**PROMPT**
Return the listing exactly. Keep no pictures.

**GIVEN MATERIAL**
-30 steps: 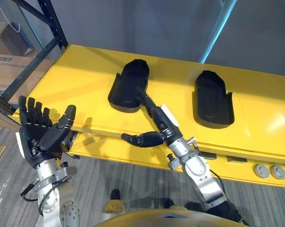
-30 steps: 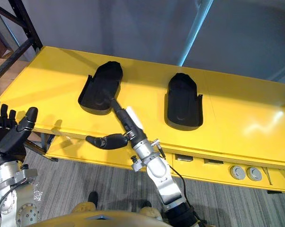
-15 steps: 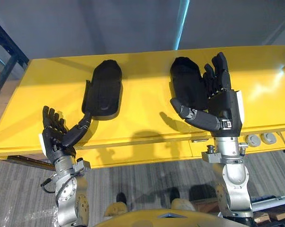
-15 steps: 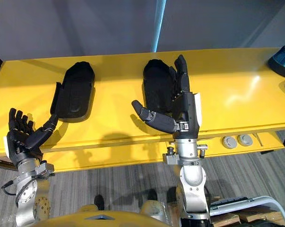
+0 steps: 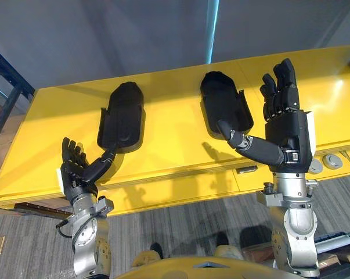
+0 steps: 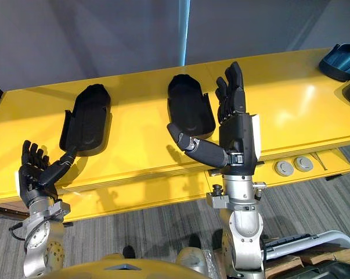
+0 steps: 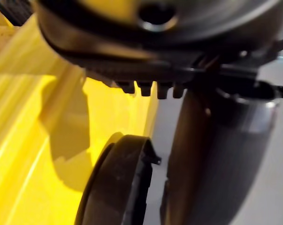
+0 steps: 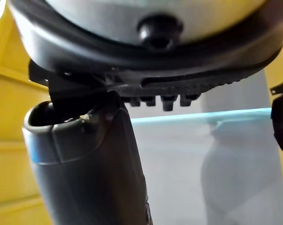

**THE ANSWER**
-30 steps: 
-30 steps: 
-15 steps: 
-15 steps: 
+0 steps: 
+0 steps: 
+0 steps: 
+0 steps: 

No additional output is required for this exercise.